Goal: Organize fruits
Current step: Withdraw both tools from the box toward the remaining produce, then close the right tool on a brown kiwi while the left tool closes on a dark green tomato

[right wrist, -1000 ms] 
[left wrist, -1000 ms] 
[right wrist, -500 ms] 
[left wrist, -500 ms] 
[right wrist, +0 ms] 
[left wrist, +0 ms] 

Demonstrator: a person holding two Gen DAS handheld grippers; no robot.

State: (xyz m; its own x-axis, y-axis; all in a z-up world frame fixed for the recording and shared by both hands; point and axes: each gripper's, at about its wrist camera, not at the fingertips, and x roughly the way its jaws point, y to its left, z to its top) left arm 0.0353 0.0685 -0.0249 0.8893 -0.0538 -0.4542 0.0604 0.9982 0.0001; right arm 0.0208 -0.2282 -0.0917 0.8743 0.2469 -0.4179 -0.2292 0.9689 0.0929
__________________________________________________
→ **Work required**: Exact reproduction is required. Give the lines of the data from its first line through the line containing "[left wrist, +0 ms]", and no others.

→ **Result for this task**:
Goal: Organize fruits
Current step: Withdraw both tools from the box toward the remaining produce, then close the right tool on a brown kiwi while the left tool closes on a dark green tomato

[right wrist, -1000 ms] 
[left wrist, -1000 ms] 
[right wrist, -500 ms] 
[left wrist, -500 ms] 
[right wrist, +0 ms] 
[left wrist, +0 ms] 

The answer is finished.